Ce fut une erreur de jugement de la part des dirigeants autochtones de croire que, protégés par la loi, ils pouvaient empêcher un projet qui profitait aux intérêts particuliers d'une classe politique puissante et exclusive. Lorsque les peuples autochtones s'opposaient à ce type de projets, dont les impacts nuisaient gravement à leur territoire, à l'environnement et à leurs économies communautaires, on les qualifiait de « chien dans la crèche » — ne mangeant ni ne laissant manger les autres —, un syndrome qui, selon l'ancien président péruvien Alan García, touche les peuples autochtones qui s'opposent à l'exploration pétrolière dans la forêt amazonienne, laquelle affecte les lacs et les rivières de leurs territoires. 

L'ancien président Uribe partageait cet avis. Et s'il est vrai que sa forte popularité lui permet de parler avec assurance de la construction d'Urra II, il est tout aussi vrai que Salvatore Mancuso est déjà « en sécurité » aux États-Unis, que Carlos Castaño n'est plus de ce monde, et que les défenseurs serviles d'Urra au Congrès sont soit morts (Salomón Nader), soit emprisonnés (Mario Uribe), soit font l'objet d'une enquête de la Cour suprême pour avoir, selon certains, encadré des mouvements paramilitaristes (Julio Manzur, Julio Cesar Guerra Tulena, Pepe Gnecco Cerchar, et bien d'autres).

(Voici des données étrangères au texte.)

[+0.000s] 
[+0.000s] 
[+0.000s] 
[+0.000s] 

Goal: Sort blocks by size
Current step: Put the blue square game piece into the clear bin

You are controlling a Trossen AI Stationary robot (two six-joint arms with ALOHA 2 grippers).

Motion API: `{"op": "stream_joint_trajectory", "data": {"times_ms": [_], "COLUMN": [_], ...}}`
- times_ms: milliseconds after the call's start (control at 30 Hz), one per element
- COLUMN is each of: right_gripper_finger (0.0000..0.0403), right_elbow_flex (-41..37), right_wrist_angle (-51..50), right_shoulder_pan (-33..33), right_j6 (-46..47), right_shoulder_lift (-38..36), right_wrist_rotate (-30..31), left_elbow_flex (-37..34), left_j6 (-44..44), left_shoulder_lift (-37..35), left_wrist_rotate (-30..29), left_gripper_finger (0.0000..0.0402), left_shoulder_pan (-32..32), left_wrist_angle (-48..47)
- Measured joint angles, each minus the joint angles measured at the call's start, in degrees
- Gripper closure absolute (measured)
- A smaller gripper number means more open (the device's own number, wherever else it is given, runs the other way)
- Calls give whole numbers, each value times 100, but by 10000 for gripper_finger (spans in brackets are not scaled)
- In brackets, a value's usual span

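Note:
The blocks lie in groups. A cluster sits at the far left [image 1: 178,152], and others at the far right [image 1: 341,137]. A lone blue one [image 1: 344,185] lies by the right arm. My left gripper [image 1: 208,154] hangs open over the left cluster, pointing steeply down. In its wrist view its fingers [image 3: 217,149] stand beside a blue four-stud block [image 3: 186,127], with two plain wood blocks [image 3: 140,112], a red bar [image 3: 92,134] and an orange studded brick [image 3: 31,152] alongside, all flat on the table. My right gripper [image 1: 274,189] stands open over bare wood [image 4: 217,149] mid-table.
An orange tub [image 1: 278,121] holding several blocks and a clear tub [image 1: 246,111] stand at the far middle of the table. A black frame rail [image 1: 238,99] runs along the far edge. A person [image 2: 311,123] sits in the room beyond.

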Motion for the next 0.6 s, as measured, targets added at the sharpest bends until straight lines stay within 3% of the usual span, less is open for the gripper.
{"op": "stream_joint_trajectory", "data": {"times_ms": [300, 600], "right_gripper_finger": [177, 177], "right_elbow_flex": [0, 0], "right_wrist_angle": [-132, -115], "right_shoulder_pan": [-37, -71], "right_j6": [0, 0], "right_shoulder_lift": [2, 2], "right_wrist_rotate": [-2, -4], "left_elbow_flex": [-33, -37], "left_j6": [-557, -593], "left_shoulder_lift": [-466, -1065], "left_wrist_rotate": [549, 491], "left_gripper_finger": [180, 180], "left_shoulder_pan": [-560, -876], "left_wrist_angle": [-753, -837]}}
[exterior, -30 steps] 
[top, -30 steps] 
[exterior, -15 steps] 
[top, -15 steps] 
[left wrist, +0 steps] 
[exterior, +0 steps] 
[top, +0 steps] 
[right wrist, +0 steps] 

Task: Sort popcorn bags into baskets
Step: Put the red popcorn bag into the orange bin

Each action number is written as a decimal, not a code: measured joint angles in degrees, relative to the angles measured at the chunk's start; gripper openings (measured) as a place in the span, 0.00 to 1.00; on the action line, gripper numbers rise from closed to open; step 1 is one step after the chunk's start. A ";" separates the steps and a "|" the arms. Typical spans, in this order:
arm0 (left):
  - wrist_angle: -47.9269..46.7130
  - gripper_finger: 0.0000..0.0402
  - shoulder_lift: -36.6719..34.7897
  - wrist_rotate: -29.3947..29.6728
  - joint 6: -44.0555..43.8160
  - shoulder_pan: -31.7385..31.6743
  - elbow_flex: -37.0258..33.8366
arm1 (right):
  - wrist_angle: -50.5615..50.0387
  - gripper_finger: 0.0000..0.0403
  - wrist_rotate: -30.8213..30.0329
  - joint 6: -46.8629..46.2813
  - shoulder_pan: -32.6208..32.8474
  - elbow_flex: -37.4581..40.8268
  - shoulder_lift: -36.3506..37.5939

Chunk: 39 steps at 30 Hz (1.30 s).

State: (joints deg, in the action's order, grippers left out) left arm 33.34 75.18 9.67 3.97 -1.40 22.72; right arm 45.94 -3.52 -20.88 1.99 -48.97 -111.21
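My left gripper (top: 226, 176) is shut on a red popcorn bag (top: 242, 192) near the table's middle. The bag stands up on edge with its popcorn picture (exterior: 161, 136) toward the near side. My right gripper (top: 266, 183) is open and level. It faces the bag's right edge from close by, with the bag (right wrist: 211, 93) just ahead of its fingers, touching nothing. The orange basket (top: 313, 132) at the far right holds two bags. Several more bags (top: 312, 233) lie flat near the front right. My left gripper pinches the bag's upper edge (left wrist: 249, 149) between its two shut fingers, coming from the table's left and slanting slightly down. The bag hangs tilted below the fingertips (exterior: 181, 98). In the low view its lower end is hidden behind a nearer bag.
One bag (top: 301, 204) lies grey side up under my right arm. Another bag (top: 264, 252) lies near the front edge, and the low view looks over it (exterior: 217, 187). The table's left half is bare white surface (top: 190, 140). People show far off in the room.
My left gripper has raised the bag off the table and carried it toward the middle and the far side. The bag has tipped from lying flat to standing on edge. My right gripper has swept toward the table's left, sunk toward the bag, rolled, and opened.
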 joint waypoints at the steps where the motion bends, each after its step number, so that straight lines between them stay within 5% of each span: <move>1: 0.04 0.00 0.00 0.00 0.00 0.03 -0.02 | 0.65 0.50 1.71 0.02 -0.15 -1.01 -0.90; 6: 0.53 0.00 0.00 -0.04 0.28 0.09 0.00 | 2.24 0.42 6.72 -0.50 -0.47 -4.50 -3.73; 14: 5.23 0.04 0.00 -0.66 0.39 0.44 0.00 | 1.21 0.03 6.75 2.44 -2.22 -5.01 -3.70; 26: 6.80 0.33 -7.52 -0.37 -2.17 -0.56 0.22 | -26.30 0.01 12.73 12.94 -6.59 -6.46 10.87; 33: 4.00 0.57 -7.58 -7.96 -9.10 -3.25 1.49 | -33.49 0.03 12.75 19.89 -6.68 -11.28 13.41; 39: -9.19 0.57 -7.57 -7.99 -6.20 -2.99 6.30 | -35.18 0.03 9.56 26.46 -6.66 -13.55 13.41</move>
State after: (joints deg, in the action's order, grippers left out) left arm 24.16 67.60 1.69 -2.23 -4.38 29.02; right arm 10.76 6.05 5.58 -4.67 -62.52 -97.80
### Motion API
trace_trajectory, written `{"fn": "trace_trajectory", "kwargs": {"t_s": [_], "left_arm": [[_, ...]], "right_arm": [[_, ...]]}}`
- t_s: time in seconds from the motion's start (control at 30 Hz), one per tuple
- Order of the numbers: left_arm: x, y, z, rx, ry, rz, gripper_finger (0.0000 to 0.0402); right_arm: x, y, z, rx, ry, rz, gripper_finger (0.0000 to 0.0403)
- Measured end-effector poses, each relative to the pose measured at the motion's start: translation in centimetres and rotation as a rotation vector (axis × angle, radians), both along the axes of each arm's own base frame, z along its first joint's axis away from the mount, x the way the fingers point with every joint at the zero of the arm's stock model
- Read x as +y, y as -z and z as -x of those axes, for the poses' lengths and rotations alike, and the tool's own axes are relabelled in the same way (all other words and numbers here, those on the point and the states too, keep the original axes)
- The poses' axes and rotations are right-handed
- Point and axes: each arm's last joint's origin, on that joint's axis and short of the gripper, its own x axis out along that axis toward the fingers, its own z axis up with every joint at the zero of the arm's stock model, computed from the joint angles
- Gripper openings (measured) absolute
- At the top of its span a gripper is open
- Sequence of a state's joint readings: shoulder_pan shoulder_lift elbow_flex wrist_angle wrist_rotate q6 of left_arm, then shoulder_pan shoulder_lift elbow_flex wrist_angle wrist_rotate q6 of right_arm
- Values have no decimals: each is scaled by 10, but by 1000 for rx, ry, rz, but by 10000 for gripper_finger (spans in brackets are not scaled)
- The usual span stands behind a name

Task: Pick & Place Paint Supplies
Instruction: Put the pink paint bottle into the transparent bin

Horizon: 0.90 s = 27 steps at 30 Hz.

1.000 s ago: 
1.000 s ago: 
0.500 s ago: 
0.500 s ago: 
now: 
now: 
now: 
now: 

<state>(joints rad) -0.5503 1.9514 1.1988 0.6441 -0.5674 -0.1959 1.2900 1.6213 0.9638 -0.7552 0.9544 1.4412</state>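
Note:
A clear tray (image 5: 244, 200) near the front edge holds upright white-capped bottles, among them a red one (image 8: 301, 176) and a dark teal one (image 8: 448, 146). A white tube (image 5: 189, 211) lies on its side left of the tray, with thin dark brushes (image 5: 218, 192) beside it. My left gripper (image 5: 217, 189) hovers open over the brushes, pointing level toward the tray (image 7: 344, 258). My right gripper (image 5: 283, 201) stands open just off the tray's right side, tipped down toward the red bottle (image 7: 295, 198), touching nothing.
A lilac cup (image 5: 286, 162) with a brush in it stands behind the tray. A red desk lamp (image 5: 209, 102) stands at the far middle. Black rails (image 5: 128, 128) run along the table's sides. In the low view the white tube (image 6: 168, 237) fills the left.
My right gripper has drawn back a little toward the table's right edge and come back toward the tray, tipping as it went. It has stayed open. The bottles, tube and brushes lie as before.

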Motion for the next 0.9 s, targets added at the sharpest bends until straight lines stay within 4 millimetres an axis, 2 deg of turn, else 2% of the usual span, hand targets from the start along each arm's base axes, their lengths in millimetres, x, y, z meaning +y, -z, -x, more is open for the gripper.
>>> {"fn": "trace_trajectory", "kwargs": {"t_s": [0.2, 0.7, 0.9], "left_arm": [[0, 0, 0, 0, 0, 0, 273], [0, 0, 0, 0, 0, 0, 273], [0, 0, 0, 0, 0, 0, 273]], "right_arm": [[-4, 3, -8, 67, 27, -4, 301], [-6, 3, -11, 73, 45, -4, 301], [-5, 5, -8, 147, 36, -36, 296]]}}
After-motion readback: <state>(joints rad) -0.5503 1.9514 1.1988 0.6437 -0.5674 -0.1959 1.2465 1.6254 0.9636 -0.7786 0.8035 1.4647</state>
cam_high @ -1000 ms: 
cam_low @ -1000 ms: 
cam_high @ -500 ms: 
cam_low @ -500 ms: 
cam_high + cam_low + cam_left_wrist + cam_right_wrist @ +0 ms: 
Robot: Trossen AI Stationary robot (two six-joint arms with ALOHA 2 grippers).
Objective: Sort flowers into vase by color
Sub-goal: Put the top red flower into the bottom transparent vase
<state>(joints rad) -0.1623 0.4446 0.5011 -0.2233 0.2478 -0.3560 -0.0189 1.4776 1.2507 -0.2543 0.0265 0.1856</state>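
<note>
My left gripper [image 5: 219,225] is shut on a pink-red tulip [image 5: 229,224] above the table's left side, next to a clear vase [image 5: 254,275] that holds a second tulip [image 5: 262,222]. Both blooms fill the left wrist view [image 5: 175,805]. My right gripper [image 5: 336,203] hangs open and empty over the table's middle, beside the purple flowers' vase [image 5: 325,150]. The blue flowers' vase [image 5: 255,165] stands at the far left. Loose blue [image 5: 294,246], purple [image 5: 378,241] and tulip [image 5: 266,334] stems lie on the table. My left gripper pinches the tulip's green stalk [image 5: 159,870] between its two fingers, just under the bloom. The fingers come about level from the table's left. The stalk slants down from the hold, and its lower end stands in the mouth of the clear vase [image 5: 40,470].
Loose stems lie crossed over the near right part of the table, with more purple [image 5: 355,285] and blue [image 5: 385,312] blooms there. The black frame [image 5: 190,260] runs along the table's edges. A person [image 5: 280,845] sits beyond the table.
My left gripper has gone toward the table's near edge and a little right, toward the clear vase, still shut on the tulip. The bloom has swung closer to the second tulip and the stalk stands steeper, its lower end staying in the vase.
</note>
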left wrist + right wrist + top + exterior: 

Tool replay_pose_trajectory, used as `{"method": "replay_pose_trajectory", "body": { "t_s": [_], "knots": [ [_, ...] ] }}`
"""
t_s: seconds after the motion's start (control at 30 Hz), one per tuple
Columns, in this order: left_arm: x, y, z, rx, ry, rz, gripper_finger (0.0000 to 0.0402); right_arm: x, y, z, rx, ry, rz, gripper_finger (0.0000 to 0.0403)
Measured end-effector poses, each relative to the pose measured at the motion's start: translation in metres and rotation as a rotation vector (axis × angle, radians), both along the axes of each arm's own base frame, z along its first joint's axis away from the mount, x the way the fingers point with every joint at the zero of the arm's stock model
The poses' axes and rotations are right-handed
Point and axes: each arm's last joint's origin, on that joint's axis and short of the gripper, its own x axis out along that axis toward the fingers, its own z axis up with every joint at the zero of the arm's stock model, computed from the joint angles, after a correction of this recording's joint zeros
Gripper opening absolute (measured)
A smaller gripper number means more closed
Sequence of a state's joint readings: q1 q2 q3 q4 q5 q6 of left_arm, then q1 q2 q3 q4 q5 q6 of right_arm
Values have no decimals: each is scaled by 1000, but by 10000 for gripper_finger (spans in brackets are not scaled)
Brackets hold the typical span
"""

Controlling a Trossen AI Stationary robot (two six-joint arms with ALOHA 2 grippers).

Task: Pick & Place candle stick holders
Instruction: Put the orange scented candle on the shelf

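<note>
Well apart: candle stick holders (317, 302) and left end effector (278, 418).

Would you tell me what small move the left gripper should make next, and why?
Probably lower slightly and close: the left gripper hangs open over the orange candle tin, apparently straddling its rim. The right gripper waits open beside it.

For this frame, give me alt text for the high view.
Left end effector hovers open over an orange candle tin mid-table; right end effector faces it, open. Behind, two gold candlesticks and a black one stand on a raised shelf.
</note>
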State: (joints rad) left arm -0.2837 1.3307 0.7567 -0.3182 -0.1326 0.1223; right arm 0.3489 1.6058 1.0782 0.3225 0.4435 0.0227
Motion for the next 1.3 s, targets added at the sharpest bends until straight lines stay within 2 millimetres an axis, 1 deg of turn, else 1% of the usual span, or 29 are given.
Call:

Le projet est désormais maîtrisé, et l'expérience acquise ainsi que la compréhension des risques et impacts environnementaux et socioculturels de ce type de projet sont bien meilleures. La lutte contre la construction d'Urrá II semble progresser, même si des « aigles noirs » planent au-dessus de Paramillo, attendant le signal pour intervenir.